**Problem details**
Repeat the listing exactly. Do not carry over any pictures.

────────

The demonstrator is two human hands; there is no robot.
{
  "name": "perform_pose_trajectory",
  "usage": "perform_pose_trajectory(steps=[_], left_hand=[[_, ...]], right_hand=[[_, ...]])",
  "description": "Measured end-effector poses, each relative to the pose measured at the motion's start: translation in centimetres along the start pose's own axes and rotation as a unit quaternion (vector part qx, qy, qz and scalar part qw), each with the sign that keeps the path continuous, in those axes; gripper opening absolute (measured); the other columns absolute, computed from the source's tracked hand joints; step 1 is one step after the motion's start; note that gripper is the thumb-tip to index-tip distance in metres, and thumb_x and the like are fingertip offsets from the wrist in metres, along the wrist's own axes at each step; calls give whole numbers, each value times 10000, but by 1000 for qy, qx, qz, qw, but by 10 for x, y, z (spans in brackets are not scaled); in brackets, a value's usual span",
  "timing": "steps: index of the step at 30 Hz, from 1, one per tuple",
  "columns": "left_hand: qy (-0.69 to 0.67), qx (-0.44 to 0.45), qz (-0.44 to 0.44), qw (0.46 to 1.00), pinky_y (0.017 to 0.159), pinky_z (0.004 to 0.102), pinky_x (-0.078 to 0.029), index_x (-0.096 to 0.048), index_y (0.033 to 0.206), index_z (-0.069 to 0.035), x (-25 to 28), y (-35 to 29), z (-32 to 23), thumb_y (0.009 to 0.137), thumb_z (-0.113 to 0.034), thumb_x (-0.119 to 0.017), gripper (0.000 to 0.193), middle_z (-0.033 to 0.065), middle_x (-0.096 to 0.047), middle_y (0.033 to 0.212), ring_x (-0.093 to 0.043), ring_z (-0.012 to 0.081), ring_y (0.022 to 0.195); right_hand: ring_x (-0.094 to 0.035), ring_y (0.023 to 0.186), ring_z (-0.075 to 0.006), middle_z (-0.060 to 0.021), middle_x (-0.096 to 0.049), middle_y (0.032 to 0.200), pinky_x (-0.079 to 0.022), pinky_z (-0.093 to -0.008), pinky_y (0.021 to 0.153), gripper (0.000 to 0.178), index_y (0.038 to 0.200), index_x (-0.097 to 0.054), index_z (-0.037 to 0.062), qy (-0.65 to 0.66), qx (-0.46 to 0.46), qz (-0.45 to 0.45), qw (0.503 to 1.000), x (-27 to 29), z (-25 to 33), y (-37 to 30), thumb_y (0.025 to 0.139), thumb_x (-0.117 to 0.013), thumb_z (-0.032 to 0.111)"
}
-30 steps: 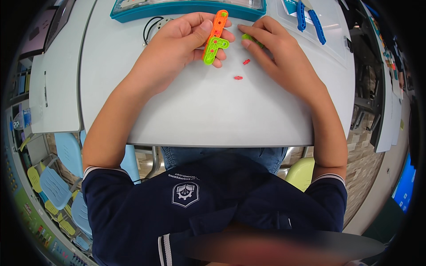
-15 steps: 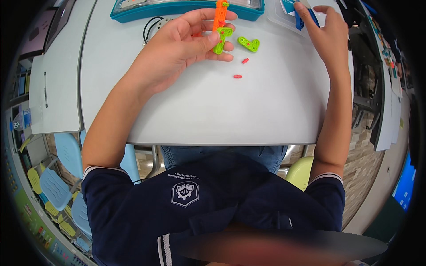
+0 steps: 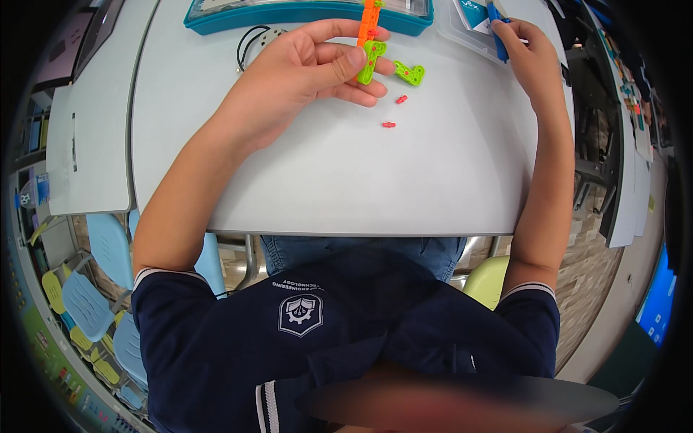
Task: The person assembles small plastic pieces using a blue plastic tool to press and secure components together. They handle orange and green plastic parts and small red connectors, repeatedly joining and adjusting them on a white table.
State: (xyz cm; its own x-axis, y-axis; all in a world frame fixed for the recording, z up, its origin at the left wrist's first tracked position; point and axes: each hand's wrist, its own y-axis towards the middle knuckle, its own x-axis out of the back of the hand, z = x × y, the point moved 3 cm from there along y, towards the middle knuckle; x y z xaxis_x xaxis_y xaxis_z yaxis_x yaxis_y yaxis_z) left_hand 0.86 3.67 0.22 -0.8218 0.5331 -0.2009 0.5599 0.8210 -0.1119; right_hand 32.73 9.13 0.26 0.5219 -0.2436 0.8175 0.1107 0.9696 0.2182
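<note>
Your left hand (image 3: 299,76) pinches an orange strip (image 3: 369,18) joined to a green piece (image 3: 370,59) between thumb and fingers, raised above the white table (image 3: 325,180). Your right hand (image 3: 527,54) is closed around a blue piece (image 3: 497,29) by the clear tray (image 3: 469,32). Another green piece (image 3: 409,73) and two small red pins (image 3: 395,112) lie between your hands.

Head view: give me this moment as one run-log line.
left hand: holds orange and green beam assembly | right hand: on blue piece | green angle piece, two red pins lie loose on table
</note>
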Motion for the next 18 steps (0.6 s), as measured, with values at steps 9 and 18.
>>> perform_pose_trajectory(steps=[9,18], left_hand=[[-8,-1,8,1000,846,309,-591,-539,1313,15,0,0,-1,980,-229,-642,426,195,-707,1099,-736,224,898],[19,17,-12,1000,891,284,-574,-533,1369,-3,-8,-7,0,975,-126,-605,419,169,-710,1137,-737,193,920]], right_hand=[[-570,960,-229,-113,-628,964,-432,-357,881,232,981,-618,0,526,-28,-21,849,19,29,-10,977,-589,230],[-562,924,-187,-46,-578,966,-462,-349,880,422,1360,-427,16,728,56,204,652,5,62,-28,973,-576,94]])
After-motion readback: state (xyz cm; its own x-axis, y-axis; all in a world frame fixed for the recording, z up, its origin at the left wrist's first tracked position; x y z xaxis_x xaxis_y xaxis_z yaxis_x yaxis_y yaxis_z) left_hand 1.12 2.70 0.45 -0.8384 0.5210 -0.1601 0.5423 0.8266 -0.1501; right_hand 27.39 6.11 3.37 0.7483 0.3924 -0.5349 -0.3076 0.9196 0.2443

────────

**Answer area**
The demonstrator is two human hands; there is no robot.
{
  "name": "perform_pose_trajectory",
  "usage": "perform_pose_trajectory(steps=[_], left_hand=[[_, ...]], right_hand=[[_, ...]])",
  "description": "Measured end-effector poses, each relative to the pose measured at the motion's start: translation in centimetres along the start pose's own axes and rotation as a unit quaternion (vector part qx, qy, qz and scalar part qw), each with the sign that keeps the path continuous, in those axes; gripper opening absolute (measured); the other columns absolute, computed from the source's tracked hand joints; step 1 is one step after the motion's start; note that gripper is the thumb-tip to index-tip distance in metres, and thumb_x and the like are fingertip offsets from the wrist in metres, along the wrist's own axes at each step; calls give whole numbers, each value times 10000, but by 1000 for qy, qx, qz, qw, but by 10 for x, y, z (spans in brackets are not scaled); in brackets, a value's usual span",
  "timing": "steps: index of the step at 30 Hz, from 1, one per tuple",
  "columns": "left_hand: qy (-0.69 to 0.67), qx (-0.44 to 0.45), qz (-0.44 to 0.44), qw (0.46 to 1.00), pinky_y (0.017 to 0.159), pinky_z (0.004 to 0.102), pinky_x (-0.078 to 0.029), index_x (-0.096 to 0.048), index_y (0.033 to 0.206), index_z (-0.069 to 0.035), x (-25 to 28), y (-35 to 29), z (-32 to 23), thumb_y (0.009 to 0.137), thumb_z (-0.113 to 0.034), thumb_x (-0.119 to 0.017), gripper (0.000 to 0.193), middle_z (-0.033 to 0.065), middle_x (-0.096 to 0.047), middle_y (0.033 to 0.212), ring_x (-0.093 to 0.043), ring_z (-0.012 to 0.081), ring_y (0.022 to 0.195); right_hand: ring_x (-0.094 to 0.035), ring_y (0.023 to 0.186), ring_z (-0.075 to 0.006), middle_z (-0.060 to 0.021), middle_x (-0.096 to 0.049), middle_y (0.032 to 0.200), pinky_x (-0.079 to 0.022), pinky_z (-0.093 to -0.008), pinky_y (0.021 to 0.153), gripper (0.000 to 0.178), index_y (0.038 to 0.200), index_x (-0.097 to 0.054), index_z (-0.037 to 0.062), qy (-0.65 to 0.66), qx (-0.46 to 0.46), qz (-0.45 to 0.45), qw (0.503 to 1.000), x (-27 to 29), z (-25 to 33), y (-37 to 30), thumb_y (0.025 to 0.139), thumb_x (-0.117 to 0.013), thumb_z (-0.032 to 0.111)"
}
-30 steps: 
-15 steps: 
+0 steps: 
Task: The person assembles small plastic pieces using a blue plastic tool to press and secure components together. They handle orange and green plastic parts and small red connectors, repeatedly joining and adjusting them on a white table.
State: (xyz cm; its own x-axis, y-axis; all in a world frame fixed for the recording, z up, its origin at the left wrist's first tracked position; point and axes: each hand's wrist, its own y-axis towards the middle knuckle, its own x-axis out of the back of the hand, z = x × y, the point moved 3 cm from there along y, towards the middle knuckle; x y z xaxis_x xaxis_y xaxis_z yaxis_x yaxis_y yaxis_z) left_hand 0.86 3.67 0.22 -0.8218 0.5331 -0.2009 0.5599 0.8210 -0.1119; right_hand 32.73 9.13 0.26 0.5219 -0.2436 0.8175 0.1107 0.9696 0.2182
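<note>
Your left hand (image 3: 299,76) pinches an orange strip (image 3: 369,18) joined to a green piece (image 3: 370,59) between thumb and fingers, raised above the white table (image 3: 325,180). Your right hand (image 3: 527,54) is closed around a blue piece (image 3: 497,29) by the clear tray (image 3: 469,32). Another green piece (image 3: 409,73) and two small red pins (image 3: 395,112) lie between your hands.

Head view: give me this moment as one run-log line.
left hand: holds orange and green beam assembly | right hand: on blue piece | green angle piece, two red pins lie loose on table
</note>
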Motion for the next 18 steps (0.6 s), as measured, with values at steps 9 and 18.
>>> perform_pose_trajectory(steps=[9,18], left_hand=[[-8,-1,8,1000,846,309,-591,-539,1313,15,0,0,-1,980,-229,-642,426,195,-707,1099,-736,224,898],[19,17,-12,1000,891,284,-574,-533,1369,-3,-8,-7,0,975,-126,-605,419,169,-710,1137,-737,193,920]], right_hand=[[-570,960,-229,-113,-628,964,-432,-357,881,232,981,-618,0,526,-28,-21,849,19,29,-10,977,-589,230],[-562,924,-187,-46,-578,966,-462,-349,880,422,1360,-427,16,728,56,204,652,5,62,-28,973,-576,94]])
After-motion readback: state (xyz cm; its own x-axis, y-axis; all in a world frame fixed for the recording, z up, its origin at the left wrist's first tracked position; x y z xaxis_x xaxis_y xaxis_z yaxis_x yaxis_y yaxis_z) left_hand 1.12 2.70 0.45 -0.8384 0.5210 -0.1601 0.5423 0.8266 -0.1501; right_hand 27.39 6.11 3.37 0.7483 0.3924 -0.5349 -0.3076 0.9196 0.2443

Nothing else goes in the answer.